Reducing immigration changes that calculus. More than 750,000 immigrants have left the US workforce during the first half of 2025, according to the Pew Research Center, creating a growing challenge for industries that rely heavily on those workers. Dairy farming is very close to that list: Immigrants make up more than half of that sector’s workforce.
Hemminger was quickly discovered, installing his first milking machines in 2007 after authorities arrested one of his employees. “I just decided that I will not risk that both my vegetables and milk will depend on workers whose papers can be a challenge,” he said. “That was the main driver.”

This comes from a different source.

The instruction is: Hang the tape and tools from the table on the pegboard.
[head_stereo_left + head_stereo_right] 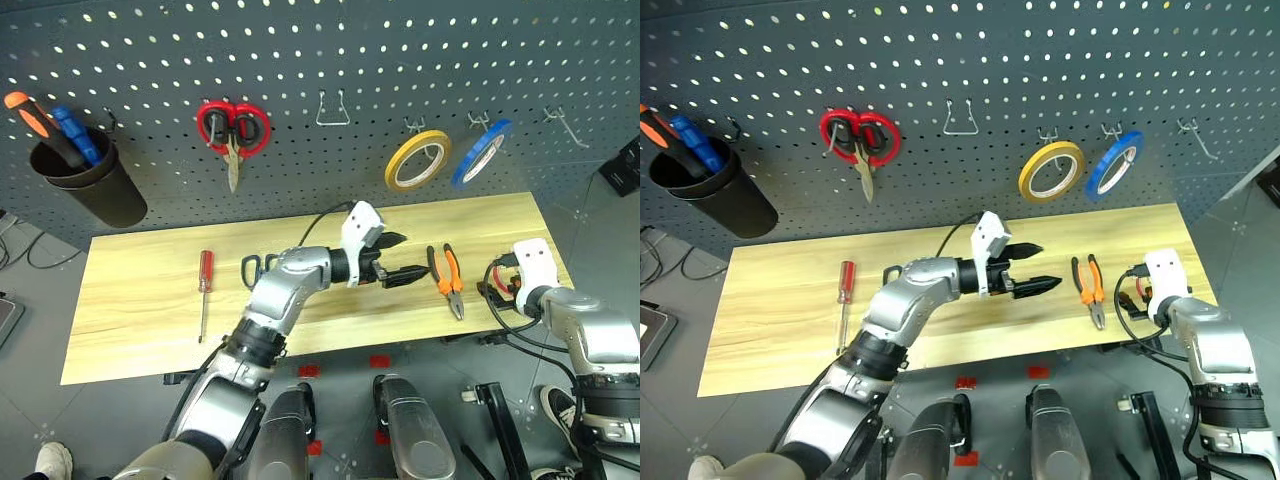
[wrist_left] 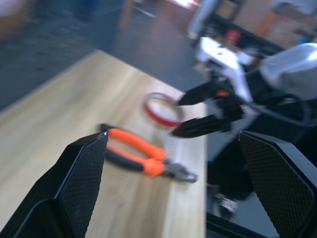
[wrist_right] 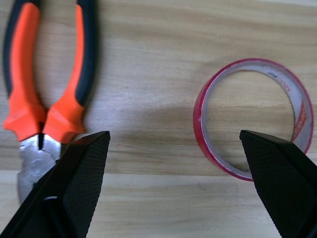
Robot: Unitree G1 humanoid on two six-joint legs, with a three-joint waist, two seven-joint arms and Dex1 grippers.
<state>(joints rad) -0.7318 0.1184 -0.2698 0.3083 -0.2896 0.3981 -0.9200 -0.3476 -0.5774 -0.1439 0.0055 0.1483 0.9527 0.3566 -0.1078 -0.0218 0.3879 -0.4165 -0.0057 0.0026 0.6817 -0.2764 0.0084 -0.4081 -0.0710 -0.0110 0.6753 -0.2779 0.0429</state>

Before he started using robots, Hemminger’s farm produced about 800,000 pounds of milk per hour of human labor. Today the farm produces 2.5 million kilograms of milk per hour of human labor. He employed half as many people as he needed – a dozen workers to manage his herd of more than 2,000 dairy cows.
AI to expand range
Artificial intelligence is expanding the scope of work that robots can do. Companies are releasing machines like the LaserWeeder G2, which looks like a row of white metal cabinets mounted on a tractor but is basically a real-life Terminator: eye cameras, two Nvidia microchips for the brain and a pair of laser guns for weed-killing. It can grow a field of crops equal to the number of 75 workers per day. And it doesn’t need to rest.
Some industries have historically relied on low-cost labor from foreign countries running for self-employment. White Castle is installing robots to work at fast food stations, replacing one worker per shift. Amazon, the nation’s second largest private employer, estimates that automation will displace more than half a million of the company’s workers by 2033.
Agricultural automation can be a worthy goal in any management activity. It has long been one of the great engines of human development. The American Farm Bureau Federation estimates that in 1940, one farmer’s work fed about 20 people. Today, the work of one farmer, raised by many types of technology, provides food for more than 160 people. That freed up many people to do many other things with their lives.
By 2024 the average hourly farm wage was $18.12, about 60% of the average hourly wage for a non-farm worker, according to the Department of Agriculture. Even if jobs paid $30 an hour, would Americans go back to the farm?
It seems impossible. In 2011, of the roughly 500,000 unemployed North Carolina residents who were required to apply for state benefits, only 268 applied for farm jobs, according to an analysis by economist Michael Clemens. Farms hired almost all of those who applied, but only two-thirds showed up on the first day, and only seven worked during the harvest.
The bottom line is simple, Hemminger said: If American farms can’t import labor, Americans will have to import the fruits of that labor instead.
Despite the president’s conflict, the Trump administration has been quietly trying to accept the fact that America’s farms need immigrant workers, at least for the foreseeable future.
False hope
In November the administration announced changes expected to allow more than half a million seasonal workers each year – an increase of more than 25%. In a regulatory filing, the Department of Agriculture said the expansion is necessary because “trained and qualified American workers will not make themselves available in sufficient numbers.”
Chaos, false hope, quick attempts to fix your problems – all painful and useless.
Other administrations would have promised that leaving the immigrant workforce would bring real benefits without misleading Americans about the nature of those benefits. It may want to help family farms – for example, by providing cheap financing for automation. It would be open and fair to deal with the immigrants who will continue to milk the nation’s cows for many years.
Hemminger’s farm is a vision of a better future.
Trump doesn’t know how to get us there.
Binyamin Appelbaum is the lead economics and business writer for the New York Times editorial board.